**Directions for this task**
Restate word for word the lines of the material below, from the line with "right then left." to the line with "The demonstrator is", both lines included, and no others.

* * * * *

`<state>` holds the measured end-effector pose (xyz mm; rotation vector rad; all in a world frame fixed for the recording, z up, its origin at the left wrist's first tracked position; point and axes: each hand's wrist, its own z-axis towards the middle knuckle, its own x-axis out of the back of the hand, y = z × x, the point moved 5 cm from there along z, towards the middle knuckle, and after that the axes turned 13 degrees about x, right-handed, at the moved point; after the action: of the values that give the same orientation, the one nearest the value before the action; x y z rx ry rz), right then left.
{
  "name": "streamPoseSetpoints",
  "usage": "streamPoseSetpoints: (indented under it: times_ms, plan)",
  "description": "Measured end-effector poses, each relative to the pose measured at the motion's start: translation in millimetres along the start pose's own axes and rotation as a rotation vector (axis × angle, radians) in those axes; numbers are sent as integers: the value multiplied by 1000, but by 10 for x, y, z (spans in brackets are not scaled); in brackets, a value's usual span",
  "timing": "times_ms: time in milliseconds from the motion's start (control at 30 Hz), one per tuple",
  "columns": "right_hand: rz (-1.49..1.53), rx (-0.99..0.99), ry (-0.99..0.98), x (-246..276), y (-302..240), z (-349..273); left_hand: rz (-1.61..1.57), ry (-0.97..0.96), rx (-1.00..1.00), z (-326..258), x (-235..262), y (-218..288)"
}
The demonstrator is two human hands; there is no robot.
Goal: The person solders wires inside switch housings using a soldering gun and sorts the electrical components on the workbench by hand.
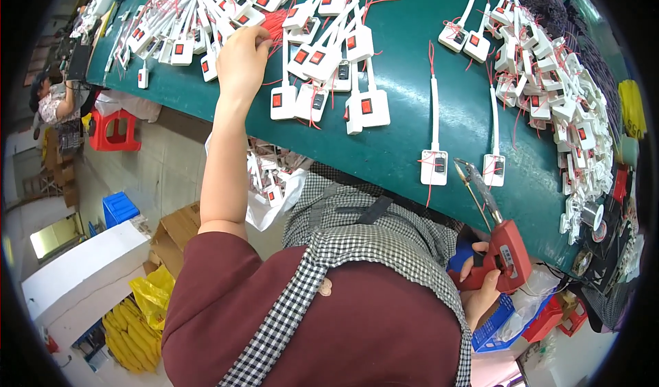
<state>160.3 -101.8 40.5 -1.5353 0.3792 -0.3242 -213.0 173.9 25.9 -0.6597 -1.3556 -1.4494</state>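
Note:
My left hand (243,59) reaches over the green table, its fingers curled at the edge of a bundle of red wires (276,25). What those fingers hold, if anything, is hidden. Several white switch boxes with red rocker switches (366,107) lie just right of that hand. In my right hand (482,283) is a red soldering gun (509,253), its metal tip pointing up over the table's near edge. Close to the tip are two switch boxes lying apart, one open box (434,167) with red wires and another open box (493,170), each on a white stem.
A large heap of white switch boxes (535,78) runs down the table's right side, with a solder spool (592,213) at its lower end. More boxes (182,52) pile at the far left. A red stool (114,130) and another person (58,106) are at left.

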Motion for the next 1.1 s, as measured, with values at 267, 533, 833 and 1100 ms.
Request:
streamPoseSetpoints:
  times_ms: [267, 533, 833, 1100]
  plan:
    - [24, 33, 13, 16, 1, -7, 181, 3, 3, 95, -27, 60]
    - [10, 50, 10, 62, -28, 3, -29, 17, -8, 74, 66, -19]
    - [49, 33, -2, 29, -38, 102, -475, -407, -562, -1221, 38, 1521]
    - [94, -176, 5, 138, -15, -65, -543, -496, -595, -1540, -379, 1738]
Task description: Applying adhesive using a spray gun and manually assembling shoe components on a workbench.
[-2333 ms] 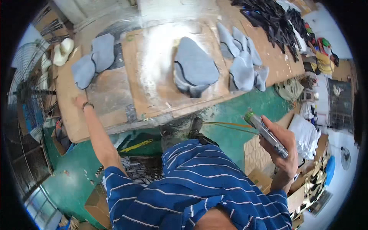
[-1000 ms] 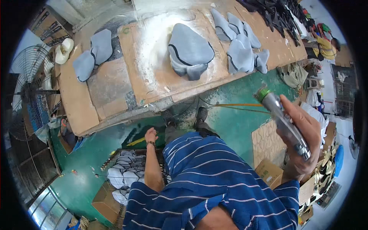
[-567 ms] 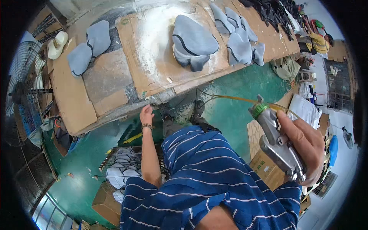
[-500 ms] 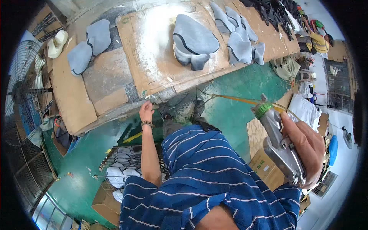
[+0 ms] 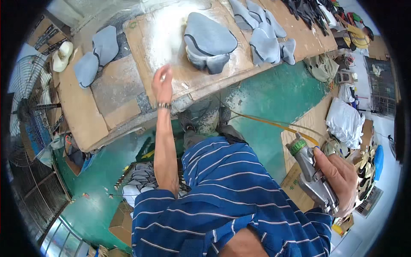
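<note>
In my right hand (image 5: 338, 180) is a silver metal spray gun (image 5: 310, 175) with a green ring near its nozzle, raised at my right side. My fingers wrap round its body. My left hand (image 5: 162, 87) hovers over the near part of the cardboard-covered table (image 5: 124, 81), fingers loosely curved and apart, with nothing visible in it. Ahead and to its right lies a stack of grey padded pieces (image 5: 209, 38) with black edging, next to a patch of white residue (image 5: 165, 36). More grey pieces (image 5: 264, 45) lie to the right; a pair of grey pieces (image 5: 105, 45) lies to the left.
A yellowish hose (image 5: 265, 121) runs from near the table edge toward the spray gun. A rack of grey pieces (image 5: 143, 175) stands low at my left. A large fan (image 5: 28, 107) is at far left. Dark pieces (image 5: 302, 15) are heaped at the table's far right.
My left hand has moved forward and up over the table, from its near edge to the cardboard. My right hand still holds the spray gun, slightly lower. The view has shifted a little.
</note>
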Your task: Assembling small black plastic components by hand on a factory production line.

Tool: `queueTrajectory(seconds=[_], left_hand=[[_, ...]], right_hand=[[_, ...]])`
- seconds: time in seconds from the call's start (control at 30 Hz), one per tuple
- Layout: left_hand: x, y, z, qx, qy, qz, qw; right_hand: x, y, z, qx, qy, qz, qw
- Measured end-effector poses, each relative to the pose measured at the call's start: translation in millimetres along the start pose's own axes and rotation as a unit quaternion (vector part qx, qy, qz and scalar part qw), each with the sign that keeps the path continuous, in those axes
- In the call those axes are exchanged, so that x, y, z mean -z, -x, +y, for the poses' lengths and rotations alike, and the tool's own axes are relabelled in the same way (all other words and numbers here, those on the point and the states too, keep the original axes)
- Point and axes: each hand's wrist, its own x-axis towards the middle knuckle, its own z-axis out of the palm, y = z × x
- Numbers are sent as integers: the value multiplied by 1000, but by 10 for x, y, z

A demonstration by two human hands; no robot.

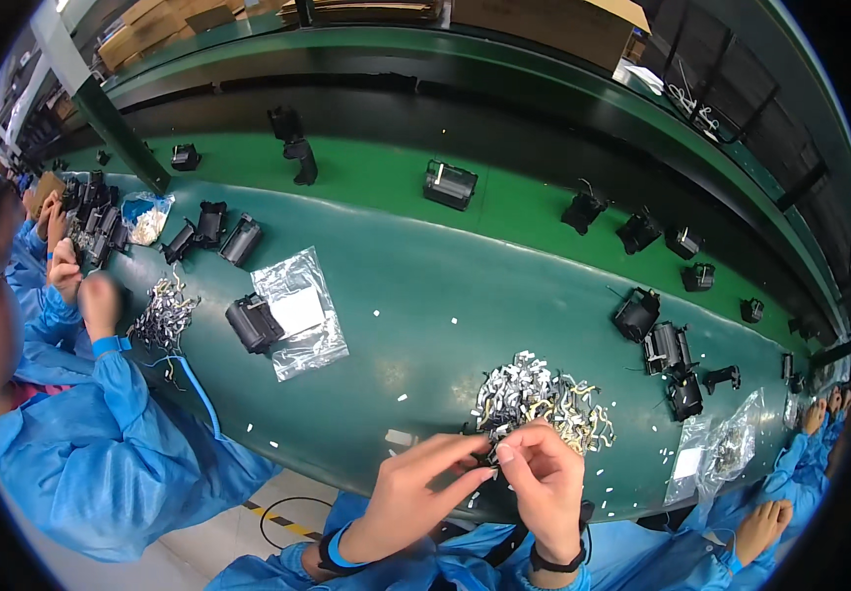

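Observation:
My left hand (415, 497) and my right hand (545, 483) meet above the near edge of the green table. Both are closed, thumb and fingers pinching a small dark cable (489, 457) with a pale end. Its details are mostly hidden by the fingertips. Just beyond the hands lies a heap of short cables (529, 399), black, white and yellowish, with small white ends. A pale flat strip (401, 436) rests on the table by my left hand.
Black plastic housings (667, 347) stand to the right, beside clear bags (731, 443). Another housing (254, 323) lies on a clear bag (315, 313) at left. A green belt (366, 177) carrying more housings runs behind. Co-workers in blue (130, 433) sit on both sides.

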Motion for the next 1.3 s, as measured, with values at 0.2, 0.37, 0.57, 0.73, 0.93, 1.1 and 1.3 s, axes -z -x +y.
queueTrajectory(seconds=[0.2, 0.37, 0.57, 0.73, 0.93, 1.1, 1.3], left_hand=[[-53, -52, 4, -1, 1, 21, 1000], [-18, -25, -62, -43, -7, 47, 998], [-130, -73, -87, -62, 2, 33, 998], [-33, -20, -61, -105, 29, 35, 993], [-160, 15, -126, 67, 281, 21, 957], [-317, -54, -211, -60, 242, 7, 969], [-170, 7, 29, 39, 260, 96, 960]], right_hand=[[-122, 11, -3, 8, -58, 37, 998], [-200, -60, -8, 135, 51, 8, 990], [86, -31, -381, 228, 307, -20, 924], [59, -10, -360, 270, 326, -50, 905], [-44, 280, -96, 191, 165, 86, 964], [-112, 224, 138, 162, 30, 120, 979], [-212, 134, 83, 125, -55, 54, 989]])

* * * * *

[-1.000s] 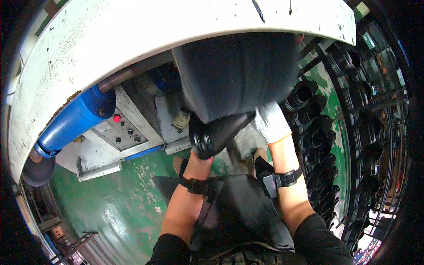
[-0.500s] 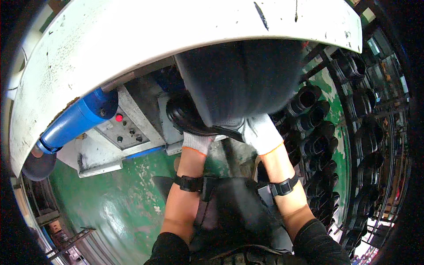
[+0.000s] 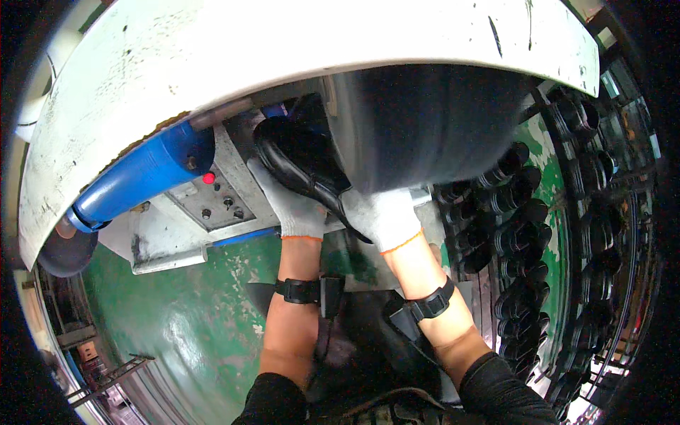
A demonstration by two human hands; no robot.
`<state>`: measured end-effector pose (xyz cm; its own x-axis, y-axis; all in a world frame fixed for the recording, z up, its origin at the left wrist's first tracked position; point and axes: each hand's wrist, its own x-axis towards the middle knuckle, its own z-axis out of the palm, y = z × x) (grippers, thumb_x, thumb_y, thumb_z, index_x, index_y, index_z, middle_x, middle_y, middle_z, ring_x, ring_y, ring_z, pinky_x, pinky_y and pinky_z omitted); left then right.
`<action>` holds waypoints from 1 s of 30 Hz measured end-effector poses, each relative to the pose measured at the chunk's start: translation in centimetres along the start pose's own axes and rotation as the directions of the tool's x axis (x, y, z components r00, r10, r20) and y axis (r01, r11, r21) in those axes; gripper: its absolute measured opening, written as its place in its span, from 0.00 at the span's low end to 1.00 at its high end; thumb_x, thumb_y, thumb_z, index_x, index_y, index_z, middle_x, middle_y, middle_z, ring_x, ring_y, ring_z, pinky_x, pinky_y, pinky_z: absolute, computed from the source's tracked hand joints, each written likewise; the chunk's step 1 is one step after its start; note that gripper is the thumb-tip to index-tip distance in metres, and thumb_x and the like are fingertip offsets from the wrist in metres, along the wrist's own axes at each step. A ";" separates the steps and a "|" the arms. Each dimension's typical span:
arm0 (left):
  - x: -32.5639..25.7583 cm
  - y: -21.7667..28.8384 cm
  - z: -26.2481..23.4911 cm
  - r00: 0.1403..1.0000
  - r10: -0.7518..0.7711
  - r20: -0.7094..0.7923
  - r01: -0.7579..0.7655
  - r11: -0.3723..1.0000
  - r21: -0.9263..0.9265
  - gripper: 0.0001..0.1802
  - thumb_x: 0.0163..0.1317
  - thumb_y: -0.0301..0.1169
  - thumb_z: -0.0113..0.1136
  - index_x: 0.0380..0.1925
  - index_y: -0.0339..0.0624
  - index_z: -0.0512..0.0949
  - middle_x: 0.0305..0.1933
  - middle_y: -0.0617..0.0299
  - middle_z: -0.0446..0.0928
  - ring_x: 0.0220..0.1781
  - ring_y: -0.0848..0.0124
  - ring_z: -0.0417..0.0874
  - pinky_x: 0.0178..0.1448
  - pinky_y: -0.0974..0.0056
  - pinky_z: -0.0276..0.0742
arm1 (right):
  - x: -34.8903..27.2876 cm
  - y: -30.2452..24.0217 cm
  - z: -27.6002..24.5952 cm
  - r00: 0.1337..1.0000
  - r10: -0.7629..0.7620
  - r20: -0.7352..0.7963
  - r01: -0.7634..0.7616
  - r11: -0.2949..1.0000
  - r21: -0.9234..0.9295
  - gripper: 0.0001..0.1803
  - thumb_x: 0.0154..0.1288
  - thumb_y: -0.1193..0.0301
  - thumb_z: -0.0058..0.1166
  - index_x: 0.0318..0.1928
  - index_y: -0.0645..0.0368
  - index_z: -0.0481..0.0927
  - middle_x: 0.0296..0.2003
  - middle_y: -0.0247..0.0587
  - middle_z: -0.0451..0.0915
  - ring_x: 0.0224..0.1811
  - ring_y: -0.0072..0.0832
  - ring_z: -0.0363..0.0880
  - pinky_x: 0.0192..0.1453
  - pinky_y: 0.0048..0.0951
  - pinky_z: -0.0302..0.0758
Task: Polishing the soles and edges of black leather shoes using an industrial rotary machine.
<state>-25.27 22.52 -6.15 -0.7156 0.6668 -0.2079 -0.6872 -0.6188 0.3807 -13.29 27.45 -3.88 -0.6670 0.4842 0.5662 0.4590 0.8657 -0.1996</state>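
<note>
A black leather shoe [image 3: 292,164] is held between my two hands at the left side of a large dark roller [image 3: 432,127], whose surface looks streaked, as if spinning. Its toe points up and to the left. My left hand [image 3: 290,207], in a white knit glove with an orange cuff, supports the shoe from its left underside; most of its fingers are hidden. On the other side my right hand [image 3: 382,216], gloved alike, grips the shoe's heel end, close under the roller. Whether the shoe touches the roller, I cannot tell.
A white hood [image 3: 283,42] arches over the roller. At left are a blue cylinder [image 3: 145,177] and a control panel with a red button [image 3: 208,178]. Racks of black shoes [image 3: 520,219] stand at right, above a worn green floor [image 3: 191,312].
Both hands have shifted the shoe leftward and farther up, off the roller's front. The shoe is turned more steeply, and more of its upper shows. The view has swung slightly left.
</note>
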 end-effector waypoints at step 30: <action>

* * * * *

**Final answer**
`<state>` holds the measured end-effector pose (xyz mm; rotation vector rad; all in a world frame fixed for the recording, z up, its origin at the left wrist's first tracked position; point and axes: each hand's wrist, its own z-axis towards the middle knuckle, its own x-axis out of the back of the hand, y = z × x, the point moved 5 cm from there along z, towards the middle knuckle, and after that the axes turned 13 degrees about x, right-handed, at the moved point; after the action: of the values that give the same orientation, the one nearest the value before the action; x y z rx ry rz), right then left.
{
  "name": "streamPoseSetpoints",
  "usage": "streamPoseSetpoints: (indented under it: times_ms, plan)",
  "description": "Measured end-effector poses, each relative to the pose measured at the motion's start: translation in millimetres along the start pose's own axes and rotation as a rotation vector (axis × angle, radians) in those axes; numbers are sent as integers: the value multiplied by 1000, but by 10 for x, y, z (spans in brackets are not scaled); in brackets, a value's usual span",
  "timing": "times_ms: time in milliseconds from the motion's start (control at 30 Hz), one per tuple",
  "columns": "right_hand: rz (-1.49..1.53), rx (-0.99..0.99), ry (-0.99..0.98), x (-246..276), y (-302..240), z (-349..273); left_hand: rz (-1.61..1.57), ry (-0.97..0.96), rx (-1.00..1.00), z (-326..258), x (-235..262), y (-218..288)"
}
The demonstrator is two human hands; there is no robot.

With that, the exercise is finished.